AWS S3 Cannot Delete Objects (even with Full S3 Permissions)

Sep 7, 2022 · 1 min read

I pulled my hair for 3 hours before solving this. Now here’s the solution so that you don’t have to pull yours.

Here’s the scenario:

There is a S3 bucket
There is an IAM user whose purpose is to access the bucket (create/update/delete objects)
The IAM user has full S3 permissions on the bucket
The IAM user can create/update objects but cannot delete objects (WTF???)

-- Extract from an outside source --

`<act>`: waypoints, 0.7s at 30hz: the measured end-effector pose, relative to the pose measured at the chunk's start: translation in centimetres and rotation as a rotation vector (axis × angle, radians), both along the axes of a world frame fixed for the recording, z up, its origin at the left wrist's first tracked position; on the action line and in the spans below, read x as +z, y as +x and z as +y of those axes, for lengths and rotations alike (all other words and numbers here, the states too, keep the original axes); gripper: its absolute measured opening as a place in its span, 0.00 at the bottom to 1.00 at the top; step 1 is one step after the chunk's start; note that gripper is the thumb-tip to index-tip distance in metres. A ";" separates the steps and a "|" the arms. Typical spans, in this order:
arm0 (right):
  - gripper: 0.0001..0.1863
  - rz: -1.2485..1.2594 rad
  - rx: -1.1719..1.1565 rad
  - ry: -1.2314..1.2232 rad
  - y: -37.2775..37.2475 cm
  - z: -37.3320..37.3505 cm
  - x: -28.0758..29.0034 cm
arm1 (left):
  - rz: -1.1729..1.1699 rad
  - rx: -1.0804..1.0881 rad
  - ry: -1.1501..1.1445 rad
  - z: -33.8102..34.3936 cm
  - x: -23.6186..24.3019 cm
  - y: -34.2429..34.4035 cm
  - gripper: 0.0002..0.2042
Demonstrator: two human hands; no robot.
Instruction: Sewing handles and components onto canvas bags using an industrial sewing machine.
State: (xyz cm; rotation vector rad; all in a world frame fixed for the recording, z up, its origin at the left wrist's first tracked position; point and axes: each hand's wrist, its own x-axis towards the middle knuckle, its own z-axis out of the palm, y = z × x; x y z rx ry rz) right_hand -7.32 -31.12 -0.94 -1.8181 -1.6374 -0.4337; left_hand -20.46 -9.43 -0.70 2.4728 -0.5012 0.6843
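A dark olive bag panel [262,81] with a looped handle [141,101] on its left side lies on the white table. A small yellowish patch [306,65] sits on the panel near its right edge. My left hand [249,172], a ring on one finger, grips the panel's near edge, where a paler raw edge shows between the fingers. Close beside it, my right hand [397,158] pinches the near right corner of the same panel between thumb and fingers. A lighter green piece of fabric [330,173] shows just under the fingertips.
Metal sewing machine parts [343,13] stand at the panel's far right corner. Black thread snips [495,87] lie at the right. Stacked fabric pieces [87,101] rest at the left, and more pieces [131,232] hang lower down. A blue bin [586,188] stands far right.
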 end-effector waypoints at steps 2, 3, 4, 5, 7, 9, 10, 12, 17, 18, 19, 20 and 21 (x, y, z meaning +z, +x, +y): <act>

Yes, you read that right. The IAM user has full S3:* permissions to access the bucket but it cannot delete objects. If you’re not convinced, here’s the terraform config of the policy attached to the IAM:

data "aws_iam_policy_document" "bucket_permissions" {
  statement {
    actions   = ["kms:*"]
    resources = ["*"]
    effect = "Allow"
  }
  statement {
    actions   = ["s3:*"]
    resources = [
        aws_s3_bucket.bucket.arn,
        "${aws_s3_bucket.bucket.arn}/*",
    ]
    effect = "Allow"
  }
}

Finally I noticed something strange after over an hour of digging around.

AWS S3 bucket object cannot be deleted AWS Key compromised

The IAM user has a policy attached to it that I hadn’t seen before. I was pretty sure I didn’t add it. A quick google search showed that when an AWS access key and secret key is leaked, and AWS discovers this leaked keys, they attach this policy to the IAM so that deletion permissions are revoked and the IAM cannot wreak havoc in the account.

Kudos to AWS for keeping an eye out for us. It would have been easier if there was a way to know this from the dashboard.

So finally, I created a new IAM user and attached a role to access the bucket. Everything worked fine.